→ What is expected:
Take every line containing "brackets" from the material and copy it.

→ Task material:
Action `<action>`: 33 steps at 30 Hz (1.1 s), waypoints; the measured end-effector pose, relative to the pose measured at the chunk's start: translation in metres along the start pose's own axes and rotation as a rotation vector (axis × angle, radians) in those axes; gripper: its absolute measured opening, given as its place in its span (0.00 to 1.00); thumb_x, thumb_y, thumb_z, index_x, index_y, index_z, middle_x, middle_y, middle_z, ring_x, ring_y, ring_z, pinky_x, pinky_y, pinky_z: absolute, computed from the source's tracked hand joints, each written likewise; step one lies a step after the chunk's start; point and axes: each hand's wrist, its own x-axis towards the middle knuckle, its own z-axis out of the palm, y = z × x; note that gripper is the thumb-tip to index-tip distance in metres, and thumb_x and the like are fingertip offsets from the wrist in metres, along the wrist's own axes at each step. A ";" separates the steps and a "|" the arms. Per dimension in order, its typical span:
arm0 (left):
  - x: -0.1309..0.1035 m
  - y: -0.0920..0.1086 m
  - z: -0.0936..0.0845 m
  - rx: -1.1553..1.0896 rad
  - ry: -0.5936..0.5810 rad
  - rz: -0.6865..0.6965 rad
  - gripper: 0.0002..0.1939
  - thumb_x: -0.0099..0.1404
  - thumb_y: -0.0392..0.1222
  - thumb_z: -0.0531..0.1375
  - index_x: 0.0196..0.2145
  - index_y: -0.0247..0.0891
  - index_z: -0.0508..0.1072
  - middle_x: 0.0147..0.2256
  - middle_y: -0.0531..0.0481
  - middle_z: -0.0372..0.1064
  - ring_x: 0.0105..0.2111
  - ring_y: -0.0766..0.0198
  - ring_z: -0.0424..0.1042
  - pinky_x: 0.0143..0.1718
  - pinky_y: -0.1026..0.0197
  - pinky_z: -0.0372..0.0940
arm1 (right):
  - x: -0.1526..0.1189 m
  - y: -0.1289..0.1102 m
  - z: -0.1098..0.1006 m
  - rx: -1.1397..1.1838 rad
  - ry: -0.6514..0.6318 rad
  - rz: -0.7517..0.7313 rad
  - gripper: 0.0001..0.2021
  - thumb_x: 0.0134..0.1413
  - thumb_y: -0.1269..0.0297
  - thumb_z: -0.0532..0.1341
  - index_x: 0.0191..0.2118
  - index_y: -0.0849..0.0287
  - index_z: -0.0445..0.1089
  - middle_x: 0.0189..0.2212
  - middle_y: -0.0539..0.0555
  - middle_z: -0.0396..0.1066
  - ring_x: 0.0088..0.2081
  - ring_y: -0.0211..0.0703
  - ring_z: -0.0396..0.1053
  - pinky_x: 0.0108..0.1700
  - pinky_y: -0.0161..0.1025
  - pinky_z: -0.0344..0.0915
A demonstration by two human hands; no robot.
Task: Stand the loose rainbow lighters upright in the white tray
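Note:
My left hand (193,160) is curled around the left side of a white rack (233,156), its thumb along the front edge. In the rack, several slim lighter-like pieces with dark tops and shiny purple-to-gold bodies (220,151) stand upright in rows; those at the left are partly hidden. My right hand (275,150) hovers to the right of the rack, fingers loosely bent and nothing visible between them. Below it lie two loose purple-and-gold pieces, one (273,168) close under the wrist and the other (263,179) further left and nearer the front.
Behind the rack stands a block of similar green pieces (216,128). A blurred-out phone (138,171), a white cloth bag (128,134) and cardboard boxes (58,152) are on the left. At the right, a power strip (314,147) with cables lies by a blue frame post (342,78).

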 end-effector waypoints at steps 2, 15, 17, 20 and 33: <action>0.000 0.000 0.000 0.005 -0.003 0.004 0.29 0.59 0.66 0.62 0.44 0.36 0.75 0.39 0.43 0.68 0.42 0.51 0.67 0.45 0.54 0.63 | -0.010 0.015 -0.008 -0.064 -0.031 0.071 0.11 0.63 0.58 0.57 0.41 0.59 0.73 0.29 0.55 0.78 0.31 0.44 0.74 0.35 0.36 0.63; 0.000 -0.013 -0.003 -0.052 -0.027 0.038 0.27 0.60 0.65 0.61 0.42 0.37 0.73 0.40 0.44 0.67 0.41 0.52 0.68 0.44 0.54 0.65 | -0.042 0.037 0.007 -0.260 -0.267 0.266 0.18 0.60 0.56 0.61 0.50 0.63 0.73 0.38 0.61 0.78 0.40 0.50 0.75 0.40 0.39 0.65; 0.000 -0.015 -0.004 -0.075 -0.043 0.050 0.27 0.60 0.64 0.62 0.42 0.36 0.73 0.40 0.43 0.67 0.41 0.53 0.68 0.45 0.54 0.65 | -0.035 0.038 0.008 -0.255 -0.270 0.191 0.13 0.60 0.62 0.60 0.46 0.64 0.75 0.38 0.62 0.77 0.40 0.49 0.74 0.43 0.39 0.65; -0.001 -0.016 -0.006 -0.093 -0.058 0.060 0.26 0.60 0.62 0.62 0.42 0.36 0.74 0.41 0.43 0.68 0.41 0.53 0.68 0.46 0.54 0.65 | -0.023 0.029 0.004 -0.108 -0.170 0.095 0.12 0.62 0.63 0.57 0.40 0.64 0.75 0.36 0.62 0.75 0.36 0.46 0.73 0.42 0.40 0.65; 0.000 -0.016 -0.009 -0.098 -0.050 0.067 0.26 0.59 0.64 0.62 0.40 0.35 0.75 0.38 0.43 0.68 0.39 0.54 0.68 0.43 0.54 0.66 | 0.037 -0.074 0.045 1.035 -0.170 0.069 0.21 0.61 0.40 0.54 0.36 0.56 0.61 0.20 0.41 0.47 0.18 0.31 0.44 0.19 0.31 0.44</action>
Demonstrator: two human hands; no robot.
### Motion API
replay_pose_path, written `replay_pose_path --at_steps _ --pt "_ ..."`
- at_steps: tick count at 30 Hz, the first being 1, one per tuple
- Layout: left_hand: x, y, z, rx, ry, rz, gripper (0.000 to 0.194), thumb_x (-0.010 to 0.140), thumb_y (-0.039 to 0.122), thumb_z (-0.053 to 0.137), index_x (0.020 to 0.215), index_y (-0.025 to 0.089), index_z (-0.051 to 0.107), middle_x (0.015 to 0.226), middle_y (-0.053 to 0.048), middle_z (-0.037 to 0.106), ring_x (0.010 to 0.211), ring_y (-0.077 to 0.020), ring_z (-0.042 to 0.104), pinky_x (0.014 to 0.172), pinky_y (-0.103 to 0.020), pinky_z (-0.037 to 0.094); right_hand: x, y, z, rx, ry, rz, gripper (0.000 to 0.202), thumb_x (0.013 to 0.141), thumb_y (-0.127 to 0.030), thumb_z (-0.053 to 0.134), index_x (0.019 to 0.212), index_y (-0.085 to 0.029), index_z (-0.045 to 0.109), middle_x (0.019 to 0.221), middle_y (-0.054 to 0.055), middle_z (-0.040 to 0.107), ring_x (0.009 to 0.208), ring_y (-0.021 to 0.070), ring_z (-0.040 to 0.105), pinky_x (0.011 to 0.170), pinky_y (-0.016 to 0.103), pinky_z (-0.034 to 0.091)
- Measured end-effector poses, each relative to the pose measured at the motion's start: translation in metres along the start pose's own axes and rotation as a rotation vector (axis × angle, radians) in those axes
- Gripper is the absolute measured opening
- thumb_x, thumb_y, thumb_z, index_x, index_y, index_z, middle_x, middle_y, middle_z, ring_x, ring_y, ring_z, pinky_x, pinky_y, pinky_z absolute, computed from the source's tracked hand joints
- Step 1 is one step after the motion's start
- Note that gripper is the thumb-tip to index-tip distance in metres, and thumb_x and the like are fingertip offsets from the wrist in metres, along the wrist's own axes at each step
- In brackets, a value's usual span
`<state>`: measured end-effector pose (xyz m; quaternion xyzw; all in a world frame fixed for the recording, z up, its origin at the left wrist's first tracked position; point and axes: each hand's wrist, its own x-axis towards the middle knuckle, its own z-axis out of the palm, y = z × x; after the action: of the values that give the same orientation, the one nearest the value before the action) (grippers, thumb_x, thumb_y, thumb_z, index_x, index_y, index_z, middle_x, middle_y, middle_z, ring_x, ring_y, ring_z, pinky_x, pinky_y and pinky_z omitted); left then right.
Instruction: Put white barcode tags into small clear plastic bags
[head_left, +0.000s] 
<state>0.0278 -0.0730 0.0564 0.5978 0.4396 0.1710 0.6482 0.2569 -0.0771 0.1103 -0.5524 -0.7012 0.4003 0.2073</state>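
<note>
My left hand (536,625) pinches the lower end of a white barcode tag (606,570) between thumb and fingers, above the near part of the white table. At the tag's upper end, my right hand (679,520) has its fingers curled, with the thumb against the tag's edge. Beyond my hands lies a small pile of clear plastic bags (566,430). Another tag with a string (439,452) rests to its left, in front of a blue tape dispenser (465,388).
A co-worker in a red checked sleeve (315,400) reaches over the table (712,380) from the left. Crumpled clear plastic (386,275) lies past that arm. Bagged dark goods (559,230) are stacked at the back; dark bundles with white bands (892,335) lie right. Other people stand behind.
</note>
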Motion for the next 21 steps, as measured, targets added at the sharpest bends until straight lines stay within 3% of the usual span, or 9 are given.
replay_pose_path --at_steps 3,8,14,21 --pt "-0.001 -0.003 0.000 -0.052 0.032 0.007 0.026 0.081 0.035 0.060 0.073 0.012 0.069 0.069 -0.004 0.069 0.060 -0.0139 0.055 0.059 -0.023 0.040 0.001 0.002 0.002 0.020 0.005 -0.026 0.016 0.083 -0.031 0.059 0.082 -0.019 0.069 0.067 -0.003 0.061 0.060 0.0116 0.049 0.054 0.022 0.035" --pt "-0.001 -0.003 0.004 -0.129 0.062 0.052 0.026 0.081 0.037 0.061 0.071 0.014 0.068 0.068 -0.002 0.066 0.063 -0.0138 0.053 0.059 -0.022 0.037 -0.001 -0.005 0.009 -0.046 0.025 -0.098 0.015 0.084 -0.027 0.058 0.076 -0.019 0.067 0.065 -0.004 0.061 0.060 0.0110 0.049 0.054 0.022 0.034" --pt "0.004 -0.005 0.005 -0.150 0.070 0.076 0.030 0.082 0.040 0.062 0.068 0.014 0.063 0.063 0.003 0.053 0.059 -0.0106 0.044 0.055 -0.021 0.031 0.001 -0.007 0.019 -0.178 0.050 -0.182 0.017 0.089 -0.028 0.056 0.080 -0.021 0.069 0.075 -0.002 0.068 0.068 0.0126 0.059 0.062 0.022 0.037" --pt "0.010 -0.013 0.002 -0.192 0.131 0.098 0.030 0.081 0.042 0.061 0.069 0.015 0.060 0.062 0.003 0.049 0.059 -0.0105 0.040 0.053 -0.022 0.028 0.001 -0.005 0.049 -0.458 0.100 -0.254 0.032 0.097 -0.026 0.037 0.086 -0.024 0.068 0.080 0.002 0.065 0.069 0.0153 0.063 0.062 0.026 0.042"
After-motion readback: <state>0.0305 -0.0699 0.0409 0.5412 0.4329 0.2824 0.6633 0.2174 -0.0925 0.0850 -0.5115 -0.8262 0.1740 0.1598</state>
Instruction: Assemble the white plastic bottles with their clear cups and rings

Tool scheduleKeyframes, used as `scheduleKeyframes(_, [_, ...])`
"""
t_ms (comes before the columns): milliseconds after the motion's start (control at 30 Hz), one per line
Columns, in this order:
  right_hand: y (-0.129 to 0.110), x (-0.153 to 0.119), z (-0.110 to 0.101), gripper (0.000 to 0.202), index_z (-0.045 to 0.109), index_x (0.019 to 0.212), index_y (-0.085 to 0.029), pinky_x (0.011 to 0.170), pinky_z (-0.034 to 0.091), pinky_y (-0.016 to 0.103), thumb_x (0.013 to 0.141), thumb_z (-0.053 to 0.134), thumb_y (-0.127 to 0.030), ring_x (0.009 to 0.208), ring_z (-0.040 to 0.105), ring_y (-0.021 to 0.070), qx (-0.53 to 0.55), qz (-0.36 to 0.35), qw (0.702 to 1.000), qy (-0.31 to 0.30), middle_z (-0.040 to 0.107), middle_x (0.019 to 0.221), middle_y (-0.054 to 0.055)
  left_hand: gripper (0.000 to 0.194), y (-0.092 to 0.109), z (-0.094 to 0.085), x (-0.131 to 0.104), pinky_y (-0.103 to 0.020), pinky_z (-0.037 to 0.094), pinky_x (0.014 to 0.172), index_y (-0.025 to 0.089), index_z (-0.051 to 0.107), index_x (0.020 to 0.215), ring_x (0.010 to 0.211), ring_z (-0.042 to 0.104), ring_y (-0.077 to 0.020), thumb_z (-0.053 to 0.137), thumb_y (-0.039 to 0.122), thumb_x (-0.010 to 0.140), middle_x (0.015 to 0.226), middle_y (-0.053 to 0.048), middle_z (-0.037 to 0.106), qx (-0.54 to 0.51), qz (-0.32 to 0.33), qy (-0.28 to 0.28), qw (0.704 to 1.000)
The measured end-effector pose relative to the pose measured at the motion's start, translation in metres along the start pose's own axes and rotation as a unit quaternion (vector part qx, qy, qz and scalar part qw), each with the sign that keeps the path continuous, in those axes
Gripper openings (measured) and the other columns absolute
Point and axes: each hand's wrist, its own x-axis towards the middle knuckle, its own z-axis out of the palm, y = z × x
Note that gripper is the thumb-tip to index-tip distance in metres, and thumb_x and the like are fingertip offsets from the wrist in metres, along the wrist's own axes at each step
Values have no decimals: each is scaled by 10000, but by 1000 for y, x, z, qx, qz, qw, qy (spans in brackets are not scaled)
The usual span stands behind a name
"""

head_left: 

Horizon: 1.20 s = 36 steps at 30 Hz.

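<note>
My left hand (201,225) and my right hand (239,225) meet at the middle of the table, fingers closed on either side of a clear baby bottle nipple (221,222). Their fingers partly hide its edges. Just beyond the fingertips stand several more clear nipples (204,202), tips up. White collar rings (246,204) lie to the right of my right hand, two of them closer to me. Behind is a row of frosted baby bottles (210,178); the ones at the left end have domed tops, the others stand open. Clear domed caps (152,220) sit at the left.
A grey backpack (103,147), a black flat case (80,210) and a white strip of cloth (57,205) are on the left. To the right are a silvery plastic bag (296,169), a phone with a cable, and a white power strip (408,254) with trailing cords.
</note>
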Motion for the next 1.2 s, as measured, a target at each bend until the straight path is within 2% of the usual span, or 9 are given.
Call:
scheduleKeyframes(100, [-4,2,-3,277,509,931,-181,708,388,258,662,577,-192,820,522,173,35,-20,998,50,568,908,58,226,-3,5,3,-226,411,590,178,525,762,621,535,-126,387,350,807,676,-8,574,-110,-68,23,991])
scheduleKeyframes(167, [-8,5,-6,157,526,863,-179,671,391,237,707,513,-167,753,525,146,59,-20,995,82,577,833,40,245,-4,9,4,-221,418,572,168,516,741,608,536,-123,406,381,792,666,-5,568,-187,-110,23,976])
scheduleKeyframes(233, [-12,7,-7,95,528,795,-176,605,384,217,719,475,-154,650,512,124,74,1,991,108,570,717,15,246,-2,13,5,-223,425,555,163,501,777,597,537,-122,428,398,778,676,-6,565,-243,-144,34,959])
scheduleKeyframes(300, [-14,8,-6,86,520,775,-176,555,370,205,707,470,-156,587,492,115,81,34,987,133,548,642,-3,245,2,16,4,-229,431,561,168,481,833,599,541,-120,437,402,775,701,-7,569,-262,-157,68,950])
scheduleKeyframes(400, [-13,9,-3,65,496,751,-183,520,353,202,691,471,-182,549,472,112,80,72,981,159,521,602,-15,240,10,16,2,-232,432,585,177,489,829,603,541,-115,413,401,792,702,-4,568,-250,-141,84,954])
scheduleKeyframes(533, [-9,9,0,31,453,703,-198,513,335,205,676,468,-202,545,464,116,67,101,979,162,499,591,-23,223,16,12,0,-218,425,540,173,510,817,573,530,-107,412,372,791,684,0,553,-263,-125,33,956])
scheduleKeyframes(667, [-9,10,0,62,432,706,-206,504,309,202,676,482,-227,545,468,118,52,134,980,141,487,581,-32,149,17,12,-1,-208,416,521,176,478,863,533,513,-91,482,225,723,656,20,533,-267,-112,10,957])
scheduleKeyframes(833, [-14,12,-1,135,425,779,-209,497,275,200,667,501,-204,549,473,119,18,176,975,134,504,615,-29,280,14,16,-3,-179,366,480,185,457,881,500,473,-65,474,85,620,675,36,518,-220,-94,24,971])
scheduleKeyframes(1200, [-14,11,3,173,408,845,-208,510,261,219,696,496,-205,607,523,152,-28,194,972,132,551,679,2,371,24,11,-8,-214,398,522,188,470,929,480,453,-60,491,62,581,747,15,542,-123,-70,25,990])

→ Answer space:
- In brackets, a value's usual span
Values have no decimals: each is scaled by 10000, but by 1000 for y, x, z, qx, qz, qw, qy (spans in brackets are not scaled)

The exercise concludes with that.